If a person standing in the field of the Radar at a distance of 100 m from it for an hour is within the permissible limits of exposure according to OSHA standards.

Answer to Problem 14.28P

The person standing in the field of the Radar at a distance of 100 m from it for an hour is within the permissible limits of exposure according to OSHA standards.

Explanation of Solution

Given:

The frequency of radiation

  $f=10\text{ GHz}$

Beam width

  $\theta =2.5°$

Rotational frequency

  $n=4\text{ rpm}$

Power density at a distance 100 m

  $S_{\text{ff}}=26{\text{ mW/cm}}^2$

Permissible exposure limit by OSHA standards: 10 mW/cm²averaged over 6 min.

Calculation:

Determine the time period of rotation using the expression,

  $T=\frac{1}{n}$

Substitute the given value of n.

  $\begin{array}{c}T=\frac{1}{n}\\ =\left(\frac{1}{4}\right)\left(60\right)\text{ s}\\ \text{=12 s}\end{array}$

For every rotation, the time of exposure t is given by,

  $t=\frac{\theta }{360}T$

Substitute the given values in the expression.

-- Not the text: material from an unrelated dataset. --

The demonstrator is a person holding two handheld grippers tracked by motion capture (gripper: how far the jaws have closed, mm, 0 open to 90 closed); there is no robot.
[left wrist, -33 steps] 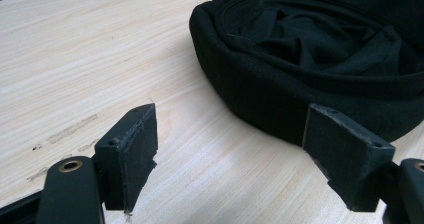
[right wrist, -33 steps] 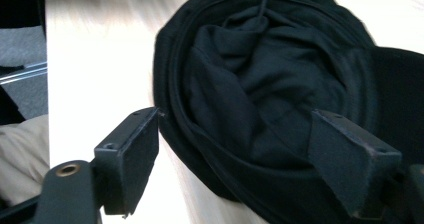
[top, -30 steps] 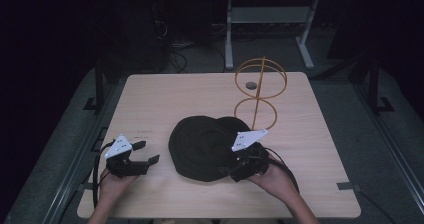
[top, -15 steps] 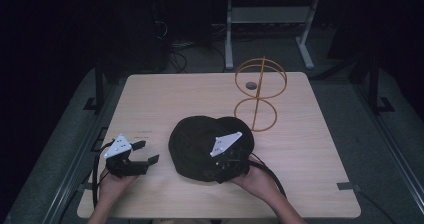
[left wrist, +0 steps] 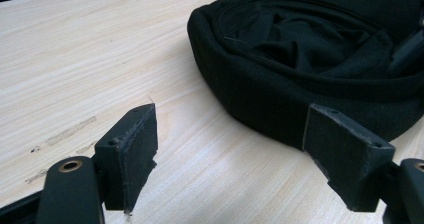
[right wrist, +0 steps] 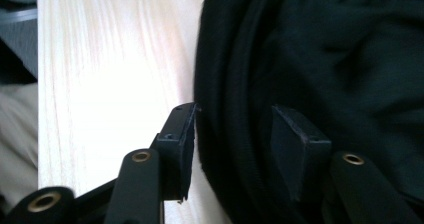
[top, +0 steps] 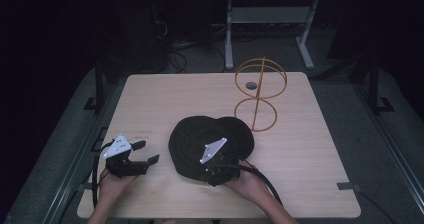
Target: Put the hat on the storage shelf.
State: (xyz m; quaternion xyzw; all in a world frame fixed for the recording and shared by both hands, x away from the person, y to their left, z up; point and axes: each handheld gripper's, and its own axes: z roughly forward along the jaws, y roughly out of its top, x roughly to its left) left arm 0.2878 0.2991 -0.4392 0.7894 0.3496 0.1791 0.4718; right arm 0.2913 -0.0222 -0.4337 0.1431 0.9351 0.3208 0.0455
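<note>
A black fabric hat (top: 197,136) lies upside down in the middle of the wooden table (top: 165,99), its hollow facing up. My right gripper (top: 212,161) is over the hat's near rim. In the right gripper view the gripper (right wrist: 235,139) is open and straddles the rim of the hat (right wrist: 340,59), one jaw on the table side and one inside. My left gripper (top: 149,152) rests open at the near left. Its view shows the hat (left wrist: 310,49) just beyond the gripper (left wrist: 230,154), with nothing between the jaws.
An orange wire stand (top: 260,91) with two hoops rises at the back right, just behind the hat. A small dark disc (top: 251,85) lies on the table by it. Cables trail from both grippers toward the near edge.
My right gripper has moved left from the hat's right side to its near rim and now straddles that rim. The left gripper has stayed put.
</note>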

  $\begin{array}{c}t=\frac{\theta }{360°}T\\ =\left(\frac{2.5°}{360°}\right)\left(12\text{ s}\right)\\ =8.33\times {10}^{-2}\text{s}\end{array}$

The number of rotations made in 1 h is given by

  $\begin{array}{c}N=4\text{rpm}\times \text{60 min}\\ \text{=240}\end{array}$

Total exposure time is given by,

  $\tau =Nt$

Substitute the given values in the expression.

  $\begin{array}{c}\tau =Nt\\ =\left(240\right)\left(8.33\times {10}^{-2}\text{s}\right)\\ =20\text{ s}\end{array}$

According to OSHA standards, the permissible level of exposure is 10 mW/cm²averaged over 6 min. This means that the allowed energy density levels are,

  $\begin{array}{c}{E}_{\text{allowed}}=\left(10{\text{ mW/cm}}^2\right)\left(6\times 60\text{ s}\right)\\ =3600{\text{ mJ/cm}}^2\end{array}$

The energy density the person is exposed in 1 h is given by,

  $E=S_{\text{ff}}\tau$

Substitute the given values in the expression.

  $\begin{array}{c}E=S_{\text{ff}}\tau \\ =\left(26{\text{ mW/cm}}^2\right)\left(20\text{ s}\right)\\ =520{\text{ mJ/cm}}^2\end{array}$

Conclusion:

Thus, the person standing in the field of the Radar at a distance of 100 m from it for an hour is within the permissible limits of exposure according to OSHA standards.